How we cite our quotes: (Line)
Quote #4
I hear my being dance from ear to ear. (5)
Here we’re served up a kind of hearing that is like feeling or seeing, and a kind of being that dances like a smile in the place of thoughts, “ear to ear.” This is a moment of true ecstasy in the poem. The speaker is beside himself, apart from his being enough to hear it, as it dances.
Quote #5
What falls away is always. And is near. (17)
If this line were a sentence in an essay, your teacher would certainly deduct points for vagueness. She might write in the margin, “what falls away?” She would circle “always” and write “are you missing a word here?” She would tell you not to start a sentence with “And.” We can imagine that Roethke knew better, but committed these crimes against language conventions anyway. What a renegade!

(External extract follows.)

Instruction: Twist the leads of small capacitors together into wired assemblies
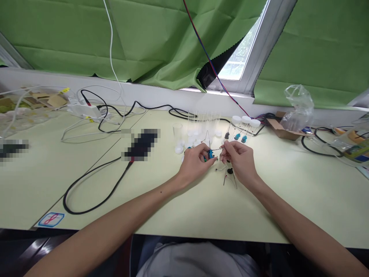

But why did he do it? With these fractures and ambiguities and gaps, maybe he’s trying to get at what might be the deepest moment in the progression of his reverie on consciousness. Maybe what he wanted to say was “always falls away and is near,” but that didn’t work with the metrical scheme. Maybe he liked the way always and away seemed to be versions of one another (after letters have fallen away). It seems that the speaker is trying to say something about the nature of eternity, that at the moment it seems to leave you it is at its closest. Or maybe Roethke procrastinated and didn’t leave himself enough time to correct these “errors.”